Mamy już parę stereo? Dorzucamy do niej Sonos Arc Ultra i już mamy robiący fantastyczne wrażenie zestaw do kina domowego. Który zresztą – ponownie – zestawiamy ze sobą kilkoma kliknięciami w aplikacji. Swoją drogą – Sonos Arc Ultra zastąpił u mnie jakiś czas temu w salonie poprzednika, czyli Arc „bez Ultra” i jeżeli tylko komuś pozwalają finanse, polecam zacząć właśnie od Ultra. Owszem, Sonos Arc jest świetny, ale Ultra jest lepszy w niemal każdym kluczowym aspekcie – wliczając w to w szczególności bas (Sonos Sub staje się naprawdę opcjonalny, nie obowiązkowy) i dialogi. Mało tego – obecnie Arc Ultra jest o dobrych kilkaset złotych tańszy niż zazwyczaj, więc absolutnie nie ma się nad czym zastanawiać.
Sonos Arc Ultra (z dodatkami). Fot. SonosI w ten sposób możemy, krok po kroku, głośnik po głośniku, budować etapami nasz muzyczny dom, za każdym razem mając pewność, że… to zadziała.
A co do tego wszystkiego mają słuchawki?
Sonos Ace. Fot. SonosTo, iż jeżeli wybierzemy słuchawki Sonos Ace, to nie tylko dostaniemy świetne słuchawki – moje ulubione, przyznaję bez trudu – ale też dołożymy kolejną cegiełkę do naszego muzycznego ekosystemu. Przy okazji – cegiełkę oferowaną w tej chwili w takiej cenie, iż aż żal przegapić tę okazję.
Sonos Ace wyróżniają się bowiem na rynku nie tylko absolutnie fantastycznym komfortem, ale też integracją z naszym domowym systemem audio. Przykłady? Siadamy wieczorem na kanapie, żeby w końcu odpocząć przed telewizorem po ciężkim dniu.
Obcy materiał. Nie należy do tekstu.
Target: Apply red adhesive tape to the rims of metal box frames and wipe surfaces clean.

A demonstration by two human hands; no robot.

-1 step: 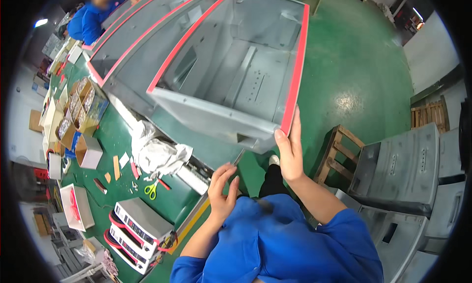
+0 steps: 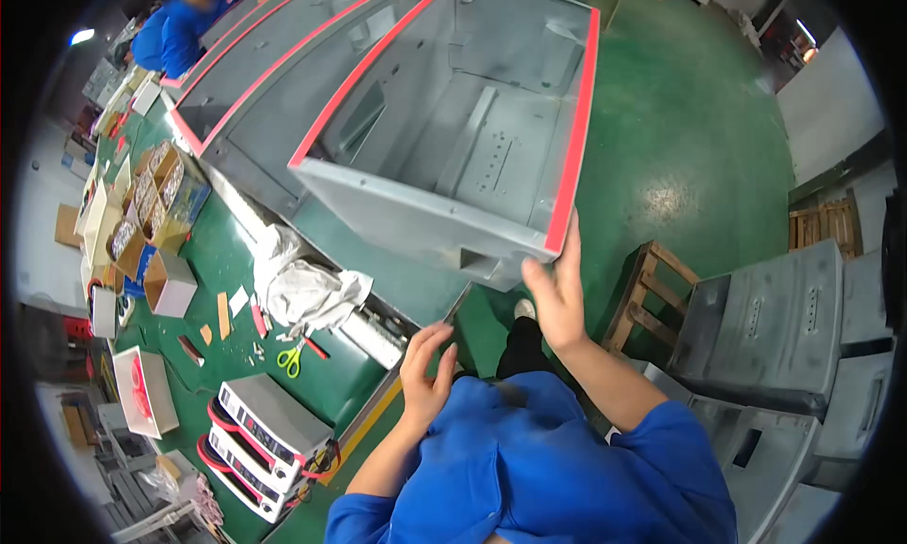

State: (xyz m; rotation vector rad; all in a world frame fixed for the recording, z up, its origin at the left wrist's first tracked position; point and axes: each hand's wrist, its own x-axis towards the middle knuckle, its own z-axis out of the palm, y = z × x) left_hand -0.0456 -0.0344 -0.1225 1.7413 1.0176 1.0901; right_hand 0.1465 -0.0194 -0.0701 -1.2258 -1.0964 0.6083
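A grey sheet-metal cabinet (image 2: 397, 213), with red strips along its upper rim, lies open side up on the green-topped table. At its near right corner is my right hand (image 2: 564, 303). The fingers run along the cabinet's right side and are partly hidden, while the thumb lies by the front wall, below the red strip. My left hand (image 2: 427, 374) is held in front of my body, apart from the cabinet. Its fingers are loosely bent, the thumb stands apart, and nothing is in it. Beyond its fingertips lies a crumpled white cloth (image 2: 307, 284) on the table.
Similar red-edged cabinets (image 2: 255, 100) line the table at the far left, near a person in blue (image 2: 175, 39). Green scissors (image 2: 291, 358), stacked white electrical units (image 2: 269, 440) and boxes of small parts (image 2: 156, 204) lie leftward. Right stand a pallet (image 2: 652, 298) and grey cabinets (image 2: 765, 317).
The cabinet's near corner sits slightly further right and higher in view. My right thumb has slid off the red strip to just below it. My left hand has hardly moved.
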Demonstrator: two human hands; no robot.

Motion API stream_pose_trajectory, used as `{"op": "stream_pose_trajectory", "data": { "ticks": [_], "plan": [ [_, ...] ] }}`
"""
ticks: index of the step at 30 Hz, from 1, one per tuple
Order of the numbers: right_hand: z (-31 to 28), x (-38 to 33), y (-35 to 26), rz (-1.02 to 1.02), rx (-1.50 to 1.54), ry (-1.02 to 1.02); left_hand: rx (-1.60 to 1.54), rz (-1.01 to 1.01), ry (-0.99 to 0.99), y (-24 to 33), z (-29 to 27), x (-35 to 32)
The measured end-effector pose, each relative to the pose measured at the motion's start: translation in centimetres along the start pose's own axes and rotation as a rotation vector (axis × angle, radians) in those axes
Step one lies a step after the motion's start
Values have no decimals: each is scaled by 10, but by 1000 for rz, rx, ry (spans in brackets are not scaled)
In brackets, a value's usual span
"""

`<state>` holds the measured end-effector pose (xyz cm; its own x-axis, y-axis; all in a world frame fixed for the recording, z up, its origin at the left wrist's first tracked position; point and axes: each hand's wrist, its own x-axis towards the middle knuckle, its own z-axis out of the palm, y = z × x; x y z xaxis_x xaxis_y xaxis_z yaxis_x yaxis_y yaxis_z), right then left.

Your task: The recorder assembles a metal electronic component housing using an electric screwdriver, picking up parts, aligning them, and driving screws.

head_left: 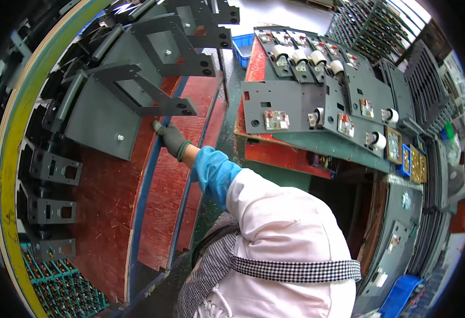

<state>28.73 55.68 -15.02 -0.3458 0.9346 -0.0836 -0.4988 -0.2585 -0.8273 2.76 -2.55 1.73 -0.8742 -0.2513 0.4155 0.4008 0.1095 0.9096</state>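
Observation:
My right hand (172, 141), in a dark grey-green glove, reaches out to the left along a tiered rack of red boards. Its fingers are bent over the blue-edged rim of the upper red shelf (105, 191), and one fingertip looks bare. Just beyond the fingers stands a dark grey sheet-metal housing (102, 119) with an angled side bracket (150, 95); the hand is below that bracket. More housings of the same kind line the shelf behind it. My left hand does not show.
To the right, a worktable (322, 151) carries several grey metal panels (253, 98) with small circuit boards and white rollers. Parts trays (394, 143) sit at its right corner. A blue crate (241, 47) stands behind. A yellow-green beam (7, 185) curves along the left.

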Motion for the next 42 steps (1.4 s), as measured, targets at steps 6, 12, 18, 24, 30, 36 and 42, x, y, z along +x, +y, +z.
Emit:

Póki pozostało wcześnie – nikomu nie przeszkadzamy, ale gdy inni domownicy idą spać albo czytać, dźwięki z kina domowego mogą zacząć im już przeszkadzać.
Rozwiązanie? Jedno kliknięcie na słuchawkach Ace i dźwięk do tej pory obsługiwany przez np. Arc Ultra, trafia prosto do słuchawek. Tak, nie trzeba choćby sięgać po aplikację i odrywać się od tego, co robimy. Sięgnięcie po słuchawki, włączenie, kliknięcie, gotowe – można wracać do gry albo oglądania. Mało tego – w ramach aktualizacji Sonos wprowadził do swoich słuchawek funkcję TrueCinema, dzięki czemu to, co słyszymy w słuchawkach, będzie łudząco podobne do tego, co słyszelibyśmy z naszego kina domowego, gdybyśmy… nie zakładali słuchawek.
Potem, następnego dnia, możemy oczywiście zabrać nasze Ace ze sobą na drogę do pracy – i zapewniam, iż zrobicie to z chęcią. Tak wygodnych słuchawek nie udało się zrobić chyba jeszcze nikomu na rynku i jeżeli wiem, iż gdzieś poza domem będzie okazja albo potrzeba, żeby posłuchać muzyki albo odciąć się od dźwięków otoczenia, Ace towarzyszą mi adekwatnie zawsze.